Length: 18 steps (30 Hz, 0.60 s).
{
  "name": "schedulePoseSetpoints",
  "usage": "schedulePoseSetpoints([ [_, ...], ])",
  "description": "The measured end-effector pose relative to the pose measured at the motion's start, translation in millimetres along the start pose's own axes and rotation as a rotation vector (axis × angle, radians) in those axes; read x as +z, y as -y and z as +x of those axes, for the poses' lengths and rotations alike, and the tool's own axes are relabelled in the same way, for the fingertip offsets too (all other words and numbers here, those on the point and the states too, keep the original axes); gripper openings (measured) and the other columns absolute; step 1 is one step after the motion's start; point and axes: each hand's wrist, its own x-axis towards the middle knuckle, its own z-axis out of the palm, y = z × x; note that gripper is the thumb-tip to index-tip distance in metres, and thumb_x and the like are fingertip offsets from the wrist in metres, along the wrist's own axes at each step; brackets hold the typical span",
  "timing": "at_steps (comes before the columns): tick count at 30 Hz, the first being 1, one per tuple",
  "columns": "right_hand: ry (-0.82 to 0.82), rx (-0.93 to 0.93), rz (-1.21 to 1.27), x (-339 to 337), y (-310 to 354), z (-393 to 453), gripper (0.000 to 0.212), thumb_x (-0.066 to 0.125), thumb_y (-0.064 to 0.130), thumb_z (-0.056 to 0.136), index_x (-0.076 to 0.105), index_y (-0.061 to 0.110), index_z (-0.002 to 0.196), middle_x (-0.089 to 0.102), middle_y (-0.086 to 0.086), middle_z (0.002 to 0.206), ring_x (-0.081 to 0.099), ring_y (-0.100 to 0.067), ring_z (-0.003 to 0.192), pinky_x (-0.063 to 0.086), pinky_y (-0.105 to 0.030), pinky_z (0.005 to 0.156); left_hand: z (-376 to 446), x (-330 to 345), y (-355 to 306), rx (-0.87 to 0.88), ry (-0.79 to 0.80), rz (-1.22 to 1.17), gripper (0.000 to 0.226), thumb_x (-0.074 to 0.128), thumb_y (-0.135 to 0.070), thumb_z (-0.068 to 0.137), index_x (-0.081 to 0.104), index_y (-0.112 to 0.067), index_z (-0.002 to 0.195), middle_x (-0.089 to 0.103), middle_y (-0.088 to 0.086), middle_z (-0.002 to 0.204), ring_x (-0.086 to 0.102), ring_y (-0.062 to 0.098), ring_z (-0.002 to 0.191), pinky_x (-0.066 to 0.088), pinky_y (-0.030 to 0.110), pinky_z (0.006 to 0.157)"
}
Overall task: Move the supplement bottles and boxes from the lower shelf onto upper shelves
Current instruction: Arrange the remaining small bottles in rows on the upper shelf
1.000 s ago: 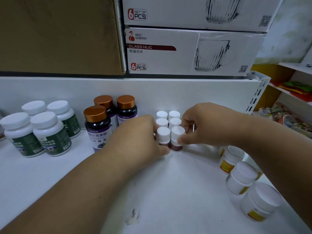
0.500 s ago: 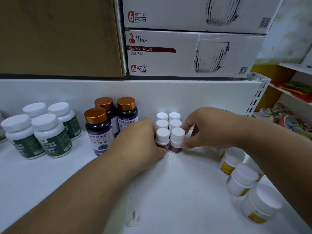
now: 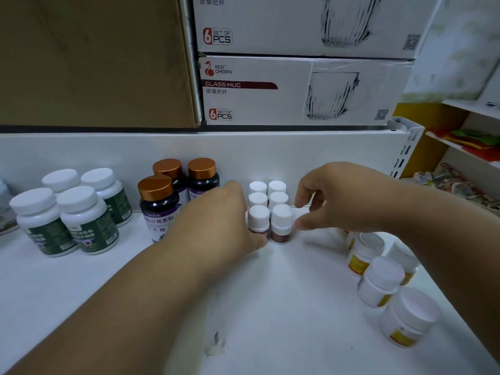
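1. White-capped small bottles (image 3: 267, 209) stand upright in a tight block, two across and three deep, on the white shelf (image 3: 270, 307), running from near the front pair back toward the rear panel.
2. Both hands flank this block: the left hand (image 3: 216, 223) lies against its left side, fingertips curled round the near-left bottle (image 3: 259, 223); whether it truly grips or only steadies, I cannot tell.
3. On the other side, the right hand (image 3: 332, 198) hovers just to the right, thumb and fingers curved in an unclosed pinch, the thumb tip touching or almost touching the near-right bottle (image 3: 281, 224).
4. That block sits directly between the two hands, its long axis pointing away from the person, so a squeeze inward from left and right looks the likely way to gather it.
5. Gold-capped dark bottles (image 3: 158, 201) stand just left of the left hand, green-labelled white bottles (image 3: 78, 217) farther left, and yellow-labelled jars (image 3: 384, 280) near right.
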Motion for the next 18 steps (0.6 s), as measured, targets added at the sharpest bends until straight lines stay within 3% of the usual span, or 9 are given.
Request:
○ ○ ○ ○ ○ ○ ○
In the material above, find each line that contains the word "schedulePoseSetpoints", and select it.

TASK ANSWER —
  "name": "schedulePoseSetpoints",
  "usage": "schedulePoseSetpoints([ [_, ...], ])",

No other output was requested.